## TASK TO CARRY OUT
Print the data again, exactly.

## MATERIAL PROVIDED
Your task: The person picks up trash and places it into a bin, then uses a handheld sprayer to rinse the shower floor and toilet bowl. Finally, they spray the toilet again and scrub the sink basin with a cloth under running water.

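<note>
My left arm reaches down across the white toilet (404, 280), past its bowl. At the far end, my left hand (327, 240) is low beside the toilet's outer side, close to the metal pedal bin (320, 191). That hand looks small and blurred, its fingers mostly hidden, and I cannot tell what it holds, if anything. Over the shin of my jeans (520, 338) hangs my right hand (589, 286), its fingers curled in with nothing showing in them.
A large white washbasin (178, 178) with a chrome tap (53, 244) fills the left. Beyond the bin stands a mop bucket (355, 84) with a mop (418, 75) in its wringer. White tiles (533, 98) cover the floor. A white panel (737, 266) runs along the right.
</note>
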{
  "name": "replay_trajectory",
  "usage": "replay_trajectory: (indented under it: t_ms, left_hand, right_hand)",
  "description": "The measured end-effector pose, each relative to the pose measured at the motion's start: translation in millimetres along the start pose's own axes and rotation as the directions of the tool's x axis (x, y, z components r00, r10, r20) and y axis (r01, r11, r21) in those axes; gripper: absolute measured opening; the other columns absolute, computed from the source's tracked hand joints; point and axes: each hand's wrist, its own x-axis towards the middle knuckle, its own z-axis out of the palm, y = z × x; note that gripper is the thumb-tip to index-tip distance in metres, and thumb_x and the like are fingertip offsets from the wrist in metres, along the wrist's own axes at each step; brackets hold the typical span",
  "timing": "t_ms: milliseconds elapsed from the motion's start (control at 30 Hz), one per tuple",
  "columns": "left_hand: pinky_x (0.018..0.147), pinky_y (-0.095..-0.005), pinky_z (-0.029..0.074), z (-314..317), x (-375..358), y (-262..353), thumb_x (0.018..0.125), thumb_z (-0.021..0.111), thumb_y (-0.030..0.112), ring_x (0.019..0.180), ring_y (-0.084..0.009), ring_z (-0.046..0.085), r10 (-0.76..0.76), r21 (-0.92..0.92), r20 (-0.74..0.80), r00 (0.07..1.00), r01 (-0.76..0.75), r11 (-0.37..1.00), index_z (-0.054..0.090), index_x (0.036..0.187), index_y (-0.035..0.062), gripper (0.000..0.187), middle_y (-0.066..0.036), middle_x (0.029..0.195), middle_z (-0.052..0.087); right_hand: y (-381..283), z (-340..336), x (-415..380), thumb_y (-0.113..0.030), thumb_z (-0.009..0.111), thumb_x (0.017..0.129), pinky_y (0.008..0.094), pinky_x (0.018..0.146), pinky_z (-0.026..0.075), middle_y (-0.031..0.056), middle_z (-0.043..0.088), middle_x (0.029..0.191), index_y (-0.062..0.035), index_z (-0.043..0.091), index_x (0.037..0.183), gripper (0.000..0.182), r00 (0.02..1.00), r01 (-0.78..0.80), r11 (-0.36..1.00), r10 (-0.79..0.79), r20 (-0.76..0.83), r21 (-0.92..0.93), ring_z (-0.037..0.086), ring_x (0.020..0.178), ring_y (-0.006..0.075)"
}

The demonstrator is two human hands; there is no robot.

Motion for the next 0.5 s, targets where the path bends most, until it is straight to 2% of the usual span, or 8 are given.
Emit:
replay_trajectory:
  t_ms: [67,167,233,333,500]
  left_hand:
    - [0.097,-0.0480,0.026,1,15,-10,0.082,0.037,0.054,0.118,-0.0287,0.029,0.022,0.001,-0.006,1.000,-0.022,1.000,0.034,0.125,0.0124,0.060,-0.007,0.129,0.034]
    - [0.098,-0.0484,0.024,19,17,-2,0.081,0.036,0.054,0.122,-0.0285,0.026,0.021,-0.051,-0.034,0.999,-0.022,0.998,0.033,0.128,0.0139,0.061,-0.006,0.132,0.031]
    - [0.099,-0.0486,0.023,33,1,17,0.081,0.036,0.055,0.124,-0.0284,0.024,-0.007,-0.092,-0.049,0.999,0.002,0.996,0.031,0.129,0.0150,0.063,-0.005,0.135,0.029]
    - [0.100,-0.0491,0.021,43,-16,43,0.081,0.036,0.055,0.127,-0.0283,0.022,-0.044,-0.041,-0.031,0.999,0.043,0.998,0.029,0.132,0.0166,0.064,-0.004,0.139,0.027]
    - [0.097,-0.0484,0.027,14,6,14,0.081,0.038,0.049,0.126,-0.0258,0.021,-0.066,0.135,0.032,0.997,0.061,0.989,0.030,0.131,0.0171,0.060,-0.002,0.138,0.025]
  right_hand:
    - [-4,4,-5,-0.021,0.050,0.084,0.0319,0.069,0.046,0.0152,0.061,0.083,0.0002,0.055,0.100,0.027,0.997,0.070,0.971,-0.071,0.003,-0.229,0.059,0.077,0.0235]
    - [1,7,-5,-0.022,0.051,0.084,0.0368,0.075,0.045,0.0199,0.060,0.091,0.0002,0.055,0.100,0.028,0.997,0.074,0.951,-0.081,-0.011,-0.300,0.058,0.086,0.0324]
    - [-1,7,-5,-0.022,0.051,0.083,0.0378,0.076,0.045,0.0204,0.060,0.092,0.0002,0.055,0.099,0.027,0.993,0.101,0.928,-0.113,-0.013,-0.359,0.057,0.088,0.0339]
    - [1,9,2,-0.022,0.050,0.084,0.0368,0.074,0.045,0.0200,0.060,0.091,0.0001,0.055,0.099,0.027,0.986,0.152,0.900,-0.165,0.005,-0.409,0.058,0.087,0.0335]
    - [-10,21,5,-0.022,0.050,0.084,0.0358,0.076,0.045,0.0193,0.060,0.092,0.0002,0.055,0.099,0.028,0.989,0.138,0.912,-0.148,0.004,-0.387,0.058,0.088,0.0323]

## ANSWER SECTION
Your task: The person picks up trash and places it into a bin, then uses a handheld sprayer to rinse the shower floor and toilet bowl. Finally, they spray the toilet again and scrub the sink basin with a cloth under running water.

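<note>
My left arm reaches down across the white toilet (404, 280), past its bowl. At the far end, my left hand (327, 240) is low beside the toilet's outer side, close to the metal pedal bin (320, 191). That hand looks small and blurred, its fingers mostly hidden, and I cannot tell what it holds, if anything. Over the shin of my jeans (520, 338) hangs my right hand (589, 286), its fingers curled in with nothing showing in them.
A large white washbasin (178, 178) with a chrome tap (53, 244) fills the left. Beyond the bin stands a mop bucket (355, 84) with a mop (418, 75) in its wringer. White tiles (533, 98) cover the floor. A white panel (737, 266) runs along the right.
</note>
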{
  "name": "replay_trajectory",
  "usage": "replay_trajectory: (indented under it: t_ms, left_hand, right_hand)",
  "description": "The measured end-effector pose, each relative to the pose measured at the motion's start: translation in millimetres along the start pose's own axes and rotation as the directions of the tool's x axis (x, y, z components r00, r10, r20) and y axis (r01, r11, r21) in those axes; gripper: absolute measured opening; the other columns absolute, computed from the source's tracked hand joints; point and axes: each hand's wrist, its own x-axis towards the middle knuckle, its own z-axis out of the palm, y = z × x; note that gripper is the thumb-tip to index-tip distance in metres, and thumb_x and the like are fingertip offsets from the wrist in metres, along the wrist's own axes at each step; brackets hold the typical span",
  "timing": "t_ms: milliseconds elapsed from the motion's start (control at 30 Hz), one per tuple",
  "columns": "left_hand: pinky_x (0.018..0.147), pinky_y (-0.095..-0.005), pinky_z (-0.029..0.074), z (-314..317), x (-375..358), y (-262..353), thumb_x (0.018..0.125), thumb_z (-0.021..0.111), thumb_y (-0.030..0.112), ring_x (0.019..0.180), ring_y (-0.084..0.009), ring_z (-0.046..0.085), r10 (-0.76..0.76), r21 (-0.92..0.92), r20 (-0.74..0.80), r00 (0.07..1.00), r01 (-0.76..0.75), r11 (-0.37..1.00), index_z (-0.054..0.090), index_x (0.036..0.187), index_y (-0.035..0.062), gripper (0.000..0.187), middle_y (-0.066..0.036), middle_x (0.029..0.195), middle_z (-0.052..0.087); right_hand: y (-381..283), z (-340..336), x (-415..380), thumb_y (-0.113..0.030), thumb_z (-0.009..0.111), thumb_x (0.017..0.129), pinky_y (0.008..0.094), pinky_x (0.018..0.146), pinky_z (-0.026..0.075), middle_y (-0.031..0.056), middle_z (-0.043..0.088), middle_x (0.029..0.191), index_y (-0.062..0.035), index_z (-0.043..0.091), index_x (0.037..0.183), gripper (0.000..0.182), r00 (0.02..1.00), r01 (-0.78..0.80), r11 (-0.36..1.00), r10 (-0.79..0.79), r20 (-0.76..0.83), r21 (-0.92..0.93), ring_z (-0.037..0.086), ring_x (0.020..0.178), ring_y (-0.006..0.075)"
}

The demonstrator is two human hands; there is no robot.

Motion for the next 0.5 s, targets where the path bends most, until it is straight to 2% of the usual span, or 8 are given.
Emit:
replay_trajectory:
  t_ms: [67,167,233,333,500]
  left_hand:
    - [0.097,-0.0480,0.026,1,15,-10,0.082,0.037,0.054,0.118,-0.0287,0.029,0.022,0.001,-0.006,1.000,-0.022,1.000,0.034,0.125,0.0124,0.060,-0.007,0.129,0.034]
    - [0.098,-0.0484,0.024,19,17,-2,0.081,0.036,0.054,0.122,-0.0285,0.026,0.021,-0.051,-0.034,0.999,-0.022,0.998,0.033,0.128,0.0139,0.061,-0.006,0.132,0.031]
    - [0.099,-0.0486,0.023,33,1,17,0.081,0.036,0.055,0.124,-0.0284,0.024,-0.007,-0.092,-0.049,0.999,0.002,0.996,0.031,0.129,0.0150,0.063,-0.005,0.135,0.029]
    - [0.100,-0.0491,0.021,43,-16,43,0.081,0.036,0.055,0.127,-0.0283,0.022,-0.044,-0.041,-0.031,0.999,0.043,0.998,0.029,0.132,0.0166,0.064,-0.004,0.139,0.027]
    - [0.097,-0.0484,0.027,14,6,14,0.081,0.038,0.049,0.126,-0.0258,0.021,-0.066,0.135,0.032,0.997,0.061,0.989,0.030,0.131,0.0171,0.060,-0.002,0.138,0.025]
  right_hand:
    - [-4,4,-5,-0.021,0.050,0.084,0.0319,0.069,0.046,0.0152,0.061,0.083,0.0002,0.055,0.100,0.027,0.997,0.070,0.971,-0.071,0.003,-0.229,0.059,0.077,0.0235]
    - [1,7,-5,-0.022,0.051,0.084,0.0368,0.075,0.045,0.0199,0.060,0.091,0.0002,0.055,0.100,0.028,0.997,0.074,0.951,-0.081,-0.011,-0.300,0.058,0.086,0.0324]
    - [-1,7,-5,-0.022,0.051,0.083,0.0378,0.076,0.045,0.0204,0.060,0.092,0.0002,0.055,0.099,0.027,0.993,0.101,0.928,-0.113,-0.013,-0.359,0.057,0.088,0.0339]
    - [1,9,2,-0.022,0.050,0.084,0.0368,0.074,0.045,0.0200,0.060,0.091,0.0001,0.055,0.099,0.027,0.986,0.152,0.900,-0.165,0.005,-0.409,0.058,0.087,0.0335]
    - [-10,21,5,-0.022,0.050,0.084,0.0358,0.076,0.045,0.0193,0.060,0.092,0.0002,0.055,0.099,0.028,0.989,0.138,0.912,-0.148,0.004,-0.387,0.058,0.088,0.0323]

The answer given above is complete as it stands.